Just when tensions over Iraq are easing and threats of all-out Western invasion of Syria have receded, a fresh geopolitical risk for the global economy has arisen — in the form of Russian troop deployment in Ukraine’s Crimean peninsula. Its effects have been felt in stocks tumbling worldwide on Monday and gold prices crossing $1,350-an-ounce levels for the first time in over four months, with investors flocking to ‘safe-haven’ assets. But the crisis in Ukraine has the potential to cause more than temporary market jitters. The country is the world’s third largest exporter of corn and fifth biggest of wheat, with estimated quantities of 18 million and 10 million tonnes respectively in 2013-14. Not surprisingly, Chicago corn and wheat futures rose by 4-5 per cent on Monday, amid fears of disruption to shipments from the Black Sea region.

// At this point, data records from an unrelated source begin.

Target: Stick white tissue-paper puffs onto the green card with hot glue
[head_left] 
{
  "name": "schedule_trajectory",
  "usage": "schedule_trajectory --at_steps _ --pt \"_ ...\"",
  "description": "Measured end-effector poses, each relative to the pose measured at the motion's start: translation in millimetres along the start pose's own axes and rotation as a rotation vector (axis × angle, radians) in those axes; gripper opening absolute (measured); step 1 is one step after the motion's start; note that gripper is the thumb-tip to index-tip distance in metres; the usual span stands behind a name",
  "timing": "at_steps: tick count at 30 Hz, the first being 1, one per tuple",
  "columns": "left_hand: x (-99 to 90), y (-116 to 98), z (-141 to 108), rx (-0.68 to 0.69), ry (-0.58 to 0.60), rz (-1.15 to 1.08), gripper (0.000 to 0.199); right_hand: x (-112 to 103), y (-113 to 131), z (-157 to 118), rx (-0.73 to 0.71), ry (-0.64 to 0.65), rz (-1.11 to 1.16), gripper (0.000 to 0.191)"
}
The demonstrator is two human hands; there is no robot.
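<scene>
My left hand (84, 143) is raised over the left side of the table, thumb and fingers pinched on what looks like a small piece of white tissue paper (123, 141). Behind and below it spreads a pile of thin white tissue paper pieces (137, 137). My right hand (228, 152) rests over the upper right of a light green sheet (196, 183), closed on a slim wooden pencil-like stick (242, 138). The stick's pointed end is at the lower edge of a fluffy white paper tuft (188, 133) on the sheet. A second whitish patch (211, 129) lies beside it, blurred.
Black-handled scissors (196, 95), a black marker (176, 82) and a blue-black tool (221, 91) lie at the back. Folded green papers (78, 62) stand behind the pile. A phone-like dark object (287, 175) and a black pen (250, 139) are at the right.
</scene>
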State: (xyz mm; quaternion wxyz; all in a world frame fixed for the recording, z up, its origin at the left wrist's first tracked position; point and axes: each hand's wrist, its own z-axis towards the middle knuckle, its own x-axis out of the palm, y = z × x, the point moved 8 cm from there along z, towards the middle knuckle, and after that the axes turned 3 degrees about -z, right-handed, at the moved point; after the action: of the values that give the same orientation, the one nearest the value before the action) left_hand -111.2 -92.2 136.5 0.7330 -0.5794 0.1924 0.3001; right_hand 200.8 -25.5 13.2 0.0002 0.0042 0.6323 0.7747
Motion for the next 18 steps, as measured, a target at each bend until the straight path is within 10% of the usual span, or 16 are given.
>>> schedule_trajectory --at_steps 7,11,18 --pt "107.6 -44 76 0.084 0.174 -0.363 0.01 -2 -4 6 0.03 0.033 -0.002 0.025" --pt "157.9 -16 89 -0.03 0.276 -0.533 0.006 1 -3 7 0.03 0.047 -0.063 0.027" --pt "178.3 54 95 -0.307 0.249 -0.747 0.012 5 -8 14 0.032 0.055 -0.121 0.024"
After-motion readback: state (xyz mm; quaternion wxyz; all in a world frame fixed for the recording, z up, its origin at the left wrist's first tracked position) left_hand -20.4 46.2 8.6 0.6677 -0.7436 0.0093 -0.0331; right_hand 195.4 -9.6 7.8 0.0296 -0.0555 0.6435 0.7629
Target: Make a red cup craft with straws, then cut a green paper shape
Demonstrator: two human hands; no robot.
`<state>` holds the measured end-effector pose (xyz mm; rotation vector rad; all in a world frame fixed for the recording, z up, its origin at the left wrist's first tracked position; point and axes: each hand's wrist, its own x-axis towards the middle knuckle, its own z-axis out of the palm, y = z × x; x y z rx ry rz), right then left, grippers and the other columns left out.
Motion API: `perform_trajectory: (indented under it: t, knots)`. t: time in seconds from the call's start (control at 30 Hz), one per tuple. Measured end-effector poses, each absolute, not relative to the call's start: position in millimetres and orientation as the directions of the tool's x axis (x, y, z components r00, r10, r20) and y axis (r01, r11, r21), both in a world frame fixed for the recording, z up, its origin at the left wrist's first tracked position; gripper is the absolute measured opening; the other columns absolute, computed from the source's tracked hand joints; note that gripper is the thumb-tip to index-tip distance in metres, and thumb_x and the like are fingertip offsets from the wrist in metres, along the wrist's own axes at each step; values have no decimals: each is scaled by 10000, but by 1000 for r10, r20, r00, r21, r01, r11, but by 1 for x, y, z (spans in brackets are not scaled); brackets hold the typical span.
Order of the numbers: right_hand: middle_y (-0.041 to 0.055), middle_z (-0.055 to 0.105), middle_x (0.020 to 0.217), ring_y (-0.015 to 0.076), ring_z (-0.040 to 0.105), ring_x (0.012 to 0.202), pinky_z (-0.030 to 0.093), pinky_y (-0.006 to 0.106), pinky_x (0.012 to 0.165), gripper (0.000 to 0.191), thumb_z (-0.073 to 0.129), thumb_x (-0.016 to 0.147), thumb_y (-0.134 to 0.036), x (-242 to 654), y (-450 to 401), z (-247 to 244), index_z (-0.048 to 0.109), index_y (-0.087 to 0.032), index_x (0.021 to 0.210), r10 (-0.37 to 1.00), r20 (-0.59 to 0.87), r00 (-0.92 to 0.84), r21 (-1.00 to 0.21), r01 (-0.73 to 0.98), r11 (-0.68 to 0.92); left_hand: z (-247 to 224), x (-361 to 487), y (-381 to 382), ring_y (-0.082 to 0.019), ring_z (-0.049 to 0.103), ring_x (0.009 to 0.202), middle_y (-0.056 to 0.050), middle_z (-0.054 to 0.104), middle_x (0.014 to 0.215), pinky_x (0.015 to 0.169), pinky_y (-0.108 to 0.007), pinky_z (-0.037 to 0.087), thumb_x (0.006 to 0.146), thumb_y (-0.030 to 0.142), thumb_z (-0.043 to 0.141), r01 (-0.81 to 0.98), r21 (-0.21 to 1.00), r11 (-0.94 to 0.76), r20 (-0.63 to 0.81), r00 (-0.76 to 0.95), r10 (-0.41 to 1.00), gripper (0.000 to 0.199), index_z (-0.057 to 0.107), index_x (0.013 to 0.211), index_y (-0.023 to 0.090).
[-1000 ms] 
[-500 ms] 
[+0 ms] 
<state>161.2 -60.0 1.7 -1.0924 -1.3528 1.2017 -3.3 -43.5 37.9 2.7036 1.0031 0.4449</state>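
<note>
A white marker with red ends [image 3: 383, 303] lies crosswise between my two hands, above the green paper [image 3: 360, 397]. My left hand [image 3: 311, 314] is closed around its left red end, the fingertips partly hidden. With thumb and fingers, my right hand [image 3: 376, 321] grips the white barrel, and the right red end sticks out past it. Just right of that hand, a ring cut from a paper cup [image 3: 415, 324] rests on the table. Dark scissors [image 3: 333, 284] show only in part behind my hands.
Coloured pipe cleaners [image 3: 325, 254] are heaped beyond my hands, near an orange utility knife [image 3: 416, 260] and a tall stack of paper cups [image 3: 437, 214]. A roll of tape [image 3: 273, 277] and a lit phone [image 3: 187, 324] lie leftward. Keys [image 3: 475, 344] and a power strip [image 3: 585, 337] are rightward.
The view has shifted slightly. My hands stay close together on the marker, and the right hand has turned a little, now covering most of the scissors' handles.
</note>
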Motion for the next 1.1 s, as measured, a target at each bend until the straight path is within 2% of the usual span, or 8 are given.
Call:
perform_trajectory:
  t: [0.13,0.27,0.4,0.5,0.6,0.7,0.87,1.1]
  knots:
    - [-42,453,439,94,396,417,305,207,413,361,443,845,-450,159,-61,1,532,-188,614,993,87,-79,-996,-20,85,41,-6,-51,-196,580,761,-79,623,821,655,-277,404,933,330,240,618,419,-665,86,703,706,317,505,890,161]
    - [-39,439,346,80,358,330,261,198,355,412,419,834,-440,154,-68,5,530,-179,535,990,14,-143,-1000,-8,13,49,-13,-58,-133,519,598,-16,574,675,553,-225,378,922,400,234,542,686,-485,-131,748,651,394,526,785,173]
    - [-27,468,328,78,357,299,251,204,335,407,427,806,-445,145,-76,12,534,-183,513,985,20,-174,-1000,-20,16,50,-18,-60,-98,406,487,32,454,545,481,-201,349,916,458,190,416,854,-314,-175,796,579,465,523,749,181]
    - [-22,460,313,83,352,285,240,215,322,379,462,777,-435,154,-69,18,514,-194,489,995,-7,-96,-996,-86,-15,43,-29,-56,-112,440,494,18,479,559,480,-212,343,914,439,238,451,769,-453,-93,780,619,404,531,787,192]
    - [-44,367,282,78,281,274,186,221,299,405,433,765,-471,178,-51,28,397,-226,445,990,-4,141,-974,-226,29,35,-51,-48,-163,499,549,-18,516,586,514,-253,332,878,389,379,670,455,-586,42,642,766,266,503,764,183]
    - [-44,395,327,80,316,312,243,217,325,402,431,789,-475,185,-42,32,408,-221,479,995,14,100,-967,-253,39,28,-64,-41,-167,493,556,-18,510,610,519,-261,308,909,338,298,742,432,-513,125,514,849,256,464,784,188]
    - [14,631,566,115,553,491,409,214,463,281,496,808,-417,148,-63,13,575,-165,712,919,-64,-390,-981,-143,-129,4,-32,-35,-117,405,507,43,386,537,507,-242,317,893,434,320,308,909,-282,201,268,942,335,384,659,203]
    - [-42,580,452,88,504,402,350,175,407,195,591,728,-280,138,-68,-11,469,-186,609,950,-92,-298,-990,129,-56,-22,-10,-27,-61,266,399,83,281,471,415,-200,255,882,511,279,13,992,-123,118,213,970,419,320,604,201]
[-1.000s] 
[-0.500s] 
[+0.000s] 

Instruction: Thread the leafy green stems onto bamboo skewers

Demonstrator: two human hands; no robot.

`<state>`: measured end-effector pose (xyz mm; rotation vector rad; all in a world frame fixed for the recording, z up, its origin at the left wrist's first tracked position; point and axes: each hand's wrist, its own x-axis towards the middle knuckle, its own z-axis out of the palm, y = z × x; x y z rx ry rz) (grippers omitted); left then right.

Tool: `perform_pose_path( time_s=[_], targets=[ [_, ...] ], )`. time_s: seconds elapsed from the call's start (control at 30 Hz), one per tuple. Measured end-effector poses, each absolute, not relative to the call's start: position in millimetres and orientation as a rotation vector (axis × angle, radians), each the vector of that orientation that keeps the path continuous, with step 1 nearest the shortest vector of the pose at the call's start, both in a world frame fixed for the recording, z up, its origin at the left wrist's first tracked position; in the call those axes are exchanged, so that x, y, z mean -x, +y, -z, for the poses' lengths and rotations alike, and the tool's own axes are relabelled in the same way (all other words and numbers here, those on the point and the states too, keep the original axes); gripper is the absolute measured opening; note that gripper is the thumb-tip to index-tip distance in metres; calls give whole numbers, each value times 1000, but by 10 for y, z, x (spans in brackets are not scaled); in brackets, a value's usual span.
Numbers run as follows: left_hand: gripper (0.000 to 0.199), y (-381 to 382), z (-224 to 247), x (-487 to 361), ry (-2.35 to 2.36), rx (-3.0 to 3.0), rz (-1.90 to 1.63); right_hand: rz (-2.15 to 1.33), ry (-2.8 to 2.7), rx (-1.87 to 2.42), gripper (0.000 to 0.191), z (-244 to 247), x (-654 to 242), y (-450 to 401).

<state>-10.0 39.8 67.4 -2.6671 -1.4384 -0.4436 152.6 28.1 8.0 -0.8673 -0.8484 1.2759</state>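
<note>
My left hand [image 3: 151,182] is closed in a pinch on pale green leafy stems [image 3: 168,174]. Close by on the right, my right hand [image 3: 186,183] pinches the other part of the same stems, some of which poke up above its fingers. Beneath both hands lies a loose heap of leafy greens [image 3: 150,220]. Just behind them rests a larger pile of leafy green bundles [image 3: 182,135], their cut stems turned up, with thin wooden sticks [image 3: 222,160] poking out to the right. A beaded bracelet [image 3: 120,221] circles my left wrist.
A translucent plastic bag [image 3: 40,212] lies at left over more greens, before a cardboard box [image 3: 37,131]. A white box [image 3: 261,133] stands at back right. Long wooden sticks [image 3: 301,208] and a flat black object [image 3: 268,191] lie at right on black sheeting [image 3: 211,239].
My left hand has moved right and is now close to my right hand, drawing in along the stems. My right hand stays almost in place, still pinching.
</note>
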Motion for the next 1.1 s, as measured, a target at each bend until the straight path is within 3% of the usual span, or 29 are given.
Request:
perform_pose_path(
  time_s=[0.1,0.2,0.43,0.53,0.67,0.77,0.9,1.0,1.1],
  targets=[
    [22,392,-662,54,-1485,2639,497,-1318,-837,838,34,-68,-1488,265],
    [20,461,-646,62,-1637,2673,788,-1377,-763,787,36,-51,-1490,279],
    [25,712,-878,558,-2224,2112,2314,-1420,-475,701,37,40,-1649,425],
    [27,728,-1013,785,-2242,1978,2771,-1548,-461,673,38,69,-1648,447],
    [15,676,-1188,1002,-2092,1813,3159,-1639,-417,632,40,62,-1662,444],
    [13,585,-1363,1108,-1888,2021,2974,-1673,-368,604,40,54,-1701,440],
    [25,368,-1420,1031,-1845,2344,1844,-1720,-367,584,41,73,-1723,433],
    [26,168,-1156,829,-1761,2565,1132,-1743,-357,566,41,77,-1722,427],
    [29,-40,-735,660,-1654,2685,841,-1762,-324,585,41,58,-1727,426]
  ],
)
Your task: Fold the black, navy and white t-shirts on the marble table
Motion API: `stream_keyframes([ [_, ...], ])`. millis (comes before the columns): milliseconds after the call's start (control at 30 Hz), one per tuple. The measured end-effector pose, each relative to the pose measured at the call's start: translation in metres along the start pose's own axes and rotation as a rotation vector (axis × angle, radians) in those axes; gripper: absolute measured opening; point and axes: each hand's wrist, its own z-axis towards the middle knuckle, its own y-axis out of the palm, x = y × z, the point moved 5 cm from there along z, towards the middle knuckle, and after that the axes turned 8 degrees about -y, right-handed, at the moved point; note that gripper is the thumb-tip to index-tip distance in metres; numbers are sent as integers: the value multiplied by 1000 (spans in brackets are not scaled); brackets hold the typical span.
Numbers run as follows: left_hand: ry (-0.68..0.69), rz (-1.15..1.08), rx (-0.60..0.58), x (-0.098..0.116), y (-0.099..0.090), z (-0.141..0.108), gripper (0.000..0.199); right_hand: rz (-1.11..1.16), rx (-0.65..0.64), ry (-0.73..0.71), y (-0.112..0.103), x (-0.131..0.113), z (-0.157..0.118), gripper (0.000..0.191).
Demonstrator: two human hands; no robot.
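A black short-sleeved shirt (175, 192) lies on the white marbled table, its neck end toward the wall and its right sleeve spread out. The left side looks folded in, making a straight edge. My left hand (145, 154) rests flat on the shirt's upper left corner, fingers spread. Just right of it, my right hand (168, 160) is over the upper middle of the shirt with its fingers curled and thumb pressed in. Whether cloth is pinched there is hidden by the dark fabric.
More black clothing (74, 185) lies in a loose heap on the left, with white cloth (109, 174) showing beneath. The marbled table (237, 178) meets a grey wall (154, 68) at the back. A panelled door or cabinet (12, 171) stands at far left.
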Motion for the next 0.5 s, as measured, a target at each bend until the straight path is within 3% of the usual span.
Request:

But of even greater concern is the possible impact on oil and gas prices. Russia supplies roughly 30 per cent of Europe’s natural gas, half of which goes through pipelines via Ukraine. The worst-case scenario is that the current development leads to the US and the European Union imposing sanctions on Russia. The latter could well respond by cutting gas supplies to Europe. Coupled with trade/financial sanctions making it difficult for Russia to export oil — the country is the world’s largest producer — the result could well be a fresh spike in international prices. This scenario is rather far-fetched though, given the costs involved. Export of gas to Europe fetches Russia about $100 million a day; half of its budget revenues come from oil and gas. Nor is it easy for Europe to find alternatives to Russian gas: Norway or Qatar can’t really fill the void. For the US, trade with Russia may be inconsequential. But for Europe, which is recovering from a deep recession, spiralling energy prices could be the worst thing to happen now. That’s not good for the world at a time when there is growing evidence of a Chinese economic slowdown.

It is in everybody’s interest for both sides to stay calm and it is welcome that Russia has ordered forces near the border to return to their bases. Moscow may have legitimate concerns about the security of the Russian-speaking majority in the east of Ukraine, but has no justification to despatch some 16,000 troops to Crimea in the name of establishing peace and order. The sudden flare-up in Ukraine is a reminder that external shocks affecting the Indian economy can come from completely unpredictable geopolitical factors. The important thing is to recognise that this may happen and not to lose focus on macroeconomic stability, which will provide relative insulation against capital outflows triggered by such shocks.